- _YOUR ASSIGNMENT_:
Needed from the data below: every line from the one with "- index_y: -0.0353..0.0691" up to and including the one with "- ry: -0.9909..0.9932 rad", repeated exactly and with nothing else.
[[ EXERCISE DATA, beginning ]]
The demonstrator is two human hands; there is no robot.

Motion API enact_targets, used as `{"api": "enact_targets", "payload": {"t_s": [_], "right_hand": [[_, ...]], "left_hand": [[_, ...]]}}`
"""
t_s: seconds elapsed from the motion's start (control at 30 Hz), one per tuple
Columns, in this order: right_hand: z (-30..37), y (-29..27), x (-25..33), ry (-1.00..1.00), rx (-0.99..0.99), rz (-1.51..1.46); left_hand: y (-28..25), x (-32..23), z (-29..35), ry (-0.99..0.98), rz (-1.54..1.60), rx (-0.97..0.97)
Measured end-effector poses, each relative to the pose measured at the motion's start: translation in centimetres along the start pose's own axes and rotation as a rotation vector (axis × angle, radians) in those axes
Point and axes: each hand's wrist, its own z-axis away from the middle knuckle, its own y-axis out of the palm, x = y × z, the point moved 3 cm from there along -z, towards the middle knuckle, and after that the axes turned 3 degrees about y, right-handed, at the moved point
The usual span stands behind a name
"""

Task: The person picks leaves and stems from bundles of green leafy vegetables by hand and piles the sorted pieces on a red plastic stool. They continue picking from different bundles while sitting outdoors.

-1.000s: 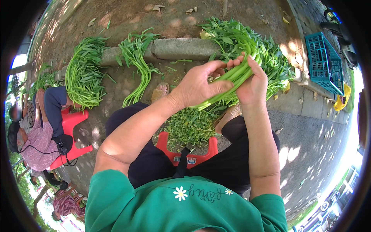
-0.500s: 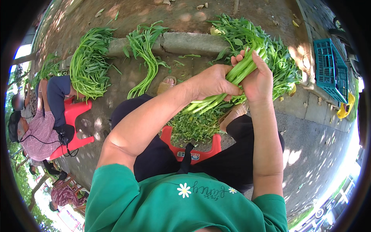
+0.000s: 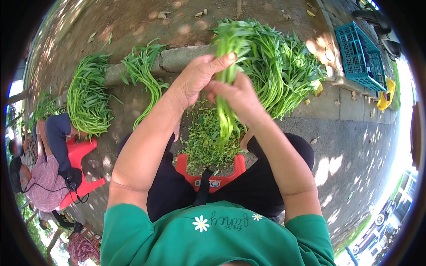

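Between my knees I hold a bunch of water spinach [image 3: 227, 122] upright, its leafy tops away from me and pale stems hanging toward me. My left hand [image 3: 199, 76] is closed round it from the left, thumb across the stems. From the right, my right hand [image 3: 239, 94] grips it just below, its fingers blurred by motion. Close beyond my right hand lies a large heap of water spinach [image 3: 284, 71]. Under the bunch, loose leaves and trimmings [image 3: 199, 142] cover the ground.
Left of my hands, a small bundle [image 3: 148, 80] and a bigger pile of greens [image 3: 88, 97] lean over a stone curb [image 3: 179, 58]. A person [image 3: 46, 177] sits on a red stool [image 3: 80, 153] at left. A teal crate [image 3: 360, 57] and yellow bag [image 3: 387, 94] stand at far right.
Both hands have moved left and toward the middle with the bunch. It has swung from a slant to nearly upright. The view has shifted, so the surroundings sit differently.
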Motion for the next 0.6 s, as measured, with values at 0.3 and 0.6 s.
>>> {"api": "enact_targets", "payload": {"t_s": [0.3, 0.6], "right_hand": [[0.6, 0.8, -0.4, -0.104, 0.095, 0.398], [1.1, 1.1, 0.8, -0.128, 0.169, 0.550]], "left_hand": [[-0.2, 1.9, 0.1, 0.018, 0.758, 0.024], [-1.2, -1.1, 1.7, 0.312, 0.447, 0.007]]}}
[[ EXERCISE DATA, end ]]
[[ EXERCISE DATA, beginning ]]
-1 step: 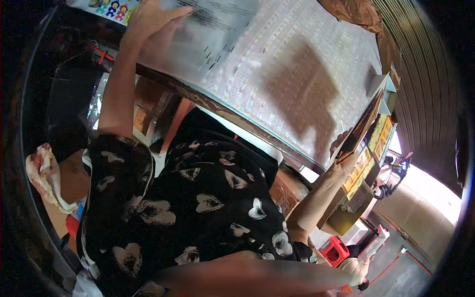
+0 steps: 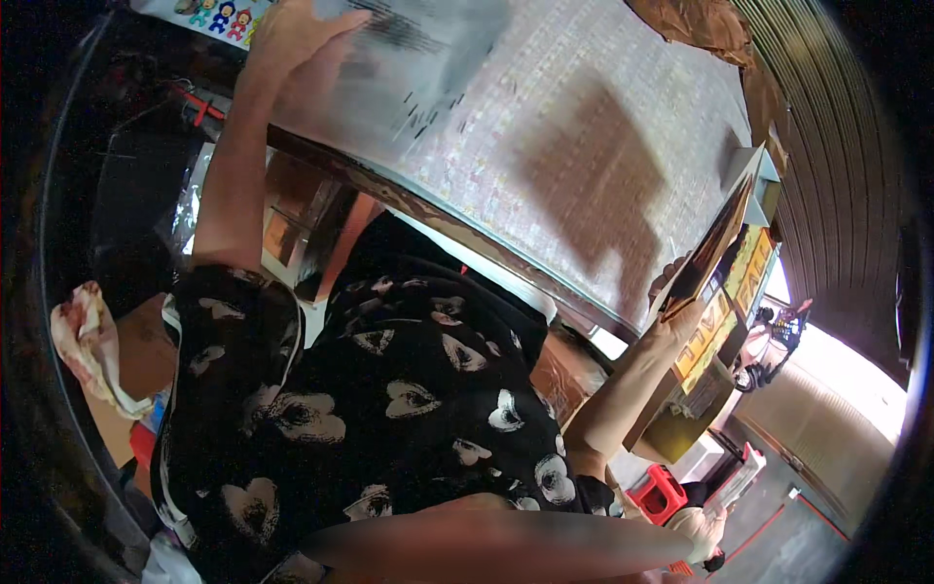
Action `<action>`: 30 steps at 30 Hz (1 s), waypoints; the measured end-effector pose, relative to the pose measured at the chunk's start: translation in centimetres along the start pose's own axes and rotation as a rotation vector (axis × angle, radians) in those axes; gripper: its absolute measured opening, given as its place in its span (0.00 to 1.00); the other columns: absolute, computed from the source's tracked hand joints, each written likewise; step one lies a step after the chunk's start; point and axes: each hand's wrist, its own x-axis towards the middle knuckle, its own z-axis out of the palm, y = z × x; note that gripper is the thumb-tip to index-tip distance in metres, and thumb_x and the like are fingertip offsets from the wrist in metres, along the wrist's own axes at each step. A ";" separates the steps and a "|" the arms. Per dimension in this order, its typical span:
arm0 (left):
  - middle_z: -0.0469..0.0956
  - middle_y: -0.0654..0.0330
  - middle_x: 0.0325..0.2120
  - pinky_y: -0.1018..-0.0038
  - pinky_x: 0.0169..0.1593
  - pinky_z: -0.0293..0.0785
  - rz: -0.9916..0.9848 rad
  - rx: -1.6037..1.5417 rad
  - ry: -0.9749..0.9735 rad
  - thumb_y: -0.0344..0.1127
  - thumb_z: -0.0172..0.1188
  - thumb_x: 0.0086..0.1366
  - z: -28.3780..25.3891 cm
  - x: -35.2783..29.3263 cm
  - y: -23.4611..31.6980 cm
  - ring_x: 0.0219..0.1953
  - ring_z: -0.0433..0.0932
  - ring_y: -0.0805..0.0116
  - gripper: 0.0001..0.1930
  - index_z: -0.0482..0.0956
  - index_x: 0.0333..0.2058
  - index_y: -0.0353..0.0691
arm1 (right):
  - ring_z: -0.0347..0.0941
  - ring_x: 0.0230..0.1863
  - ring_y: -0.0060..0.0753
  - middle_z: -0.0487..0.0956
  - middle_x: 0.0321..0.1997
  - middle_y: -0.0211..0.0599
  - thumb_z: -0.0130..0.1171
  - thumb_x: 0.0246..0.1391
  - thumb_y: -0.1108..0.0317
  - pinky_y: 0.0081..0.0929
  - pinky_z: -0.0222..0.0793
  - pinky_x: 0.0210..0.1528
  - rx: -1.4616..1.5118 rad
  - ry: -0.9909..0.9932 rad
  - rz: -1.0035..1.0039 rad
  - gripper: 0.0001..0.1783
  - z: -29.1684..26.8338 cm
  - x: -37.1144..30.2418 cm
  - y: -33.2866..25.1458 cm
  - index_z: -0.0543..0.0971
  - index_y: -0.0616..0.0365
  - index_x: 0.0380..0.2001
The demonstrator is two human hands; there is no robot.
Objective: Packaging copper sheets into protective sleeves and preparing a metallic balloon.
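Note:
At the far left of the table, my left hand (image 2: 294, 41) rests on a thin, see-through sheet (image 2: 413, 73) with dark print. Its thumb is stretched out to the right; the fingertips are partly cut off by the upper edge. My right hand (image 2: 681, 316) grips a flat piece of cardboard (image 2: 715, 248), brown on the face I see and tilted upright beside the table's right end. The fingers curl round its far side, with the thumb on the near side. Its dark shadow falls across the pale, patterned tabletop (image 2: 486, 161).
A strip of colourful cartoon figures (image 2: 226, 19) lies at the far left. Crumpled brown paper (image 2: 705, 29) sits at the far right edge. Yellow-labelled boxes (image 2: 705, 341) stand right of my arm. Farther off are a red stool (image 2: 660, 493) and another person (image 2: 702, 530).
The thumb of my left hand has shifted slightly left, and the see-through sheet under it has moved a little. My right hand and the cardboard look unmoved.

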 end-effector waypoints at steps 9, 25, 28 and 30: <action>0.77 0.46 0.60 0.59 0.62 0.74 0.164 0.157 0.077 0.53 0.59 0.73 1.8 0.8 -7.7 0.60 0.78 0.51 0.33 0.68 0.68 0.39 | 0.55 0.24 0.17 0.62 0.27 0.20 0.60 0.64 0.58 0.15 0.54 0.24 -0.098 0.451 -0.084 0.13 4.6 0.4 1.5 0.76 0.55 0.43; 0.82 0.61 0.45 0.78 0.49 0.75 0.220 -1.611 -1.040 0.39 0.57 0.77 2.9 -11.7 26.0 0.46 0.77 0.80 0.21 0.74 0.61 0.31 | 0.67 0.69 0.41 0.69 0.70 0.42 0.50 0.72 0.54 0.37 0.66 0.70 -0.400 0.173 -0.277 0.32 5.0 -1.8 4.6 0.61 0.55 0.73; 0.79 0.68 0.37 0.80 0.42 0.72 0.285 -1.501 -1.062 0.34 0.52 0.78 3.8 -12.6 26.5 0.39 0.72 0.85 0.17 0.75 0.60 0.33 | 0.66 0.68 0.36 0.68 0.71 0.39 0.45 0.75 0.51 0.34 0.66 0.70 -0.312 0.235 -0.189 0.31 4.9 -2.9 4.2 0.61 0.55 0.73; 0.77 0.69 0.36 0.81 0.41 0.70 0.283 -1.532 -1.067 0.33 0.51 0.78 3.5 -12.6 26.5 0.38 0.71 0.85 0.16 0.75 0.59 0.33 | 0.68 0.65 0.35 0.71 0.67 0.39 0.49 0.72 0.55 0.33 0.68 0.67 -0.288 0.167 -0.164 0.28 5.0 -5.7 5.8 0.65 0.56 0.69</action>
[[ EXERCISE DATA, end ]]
- _TASK RESPONSE_:
  - index_y: -0.0353..0.0691
arm1 (right):
  - ring_z: -0.0347..0.0941
  - ring_x: 0.0230..0.1863
  - ring_y: -0.0060..0.0753
  - middle_z: -0.0487..0.0956
  - middle_x: 0.0321..0.1997
  - middle_y: -0.0211..0.0599
  - thumb_z: -0.0130..0.1171
  - thumb_x: 0.0246..0.1391
  - thumb_y: -0.1108..0.0317
  - pinky_y: 0.0081..0.0929
  - pinky_z: -0.0222..0.0793
  - pinky_x: 0.0210..0.1528
  - rx: -1.4616..1.5118 rad
  - ry: -0.9909..0.9932 rad

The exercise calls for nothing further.